Your instructions :: Each line of the records that includes "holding" should be found and copied.

*** Opening of Input material ***

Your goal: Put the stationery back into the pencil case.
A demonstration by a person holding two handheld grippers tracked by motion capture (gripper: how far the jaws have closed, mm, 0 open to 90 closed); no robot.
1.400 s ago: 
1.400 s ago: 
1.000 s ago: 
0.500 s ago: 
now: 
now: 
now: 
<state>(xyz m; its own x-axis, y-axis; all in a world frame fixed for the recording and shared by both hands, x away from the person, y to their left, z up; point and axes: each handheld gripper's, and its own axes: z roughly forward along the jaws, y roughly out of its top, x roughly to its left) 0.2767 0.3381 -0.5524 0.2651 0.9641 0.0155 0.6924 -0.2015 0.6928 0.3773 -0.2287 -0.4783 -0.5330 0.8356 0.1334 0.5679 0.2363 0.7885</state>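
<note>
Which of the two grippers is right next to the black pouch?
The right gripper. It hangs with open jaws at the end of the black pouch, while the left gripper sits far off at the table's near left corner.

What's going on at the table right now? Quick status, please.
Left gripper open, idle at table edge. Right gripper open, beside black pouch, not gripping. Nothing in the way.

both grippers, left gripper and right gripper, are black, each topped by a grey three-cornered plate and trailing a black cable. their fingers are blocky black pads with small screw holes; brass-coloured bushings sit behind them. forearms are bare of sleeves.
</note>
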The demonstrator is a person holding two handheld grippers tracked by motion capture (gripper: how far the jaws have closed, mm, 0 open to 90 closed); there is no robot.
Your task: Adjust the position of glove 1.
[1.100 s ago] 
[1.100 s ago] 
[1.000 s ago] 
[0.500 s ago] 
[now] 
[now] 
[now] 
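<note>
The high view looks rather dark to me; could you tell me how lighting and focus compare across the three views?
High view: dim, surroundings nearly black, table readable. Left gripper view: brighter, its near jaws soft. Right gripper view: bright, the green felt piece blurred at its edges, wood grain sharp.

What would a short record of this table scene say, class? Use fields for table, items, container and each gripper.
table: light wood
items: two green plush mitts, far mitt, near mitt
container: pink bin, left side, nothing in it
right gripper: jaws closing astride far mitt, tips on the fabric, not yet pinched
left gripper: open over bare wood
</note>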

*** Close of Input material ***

Finished task ::
A demonstration by a person holding two handheld grippers tracked by motion capture (gripper: how far the jaws have closed, mm, 0 open to 90 closed); no robot.
The demonstrator is a person holding two handheld grippers tracked by motion capture (gripper: how far the jaws have closed, mm, 0 open to 90 closed); there is no robot.

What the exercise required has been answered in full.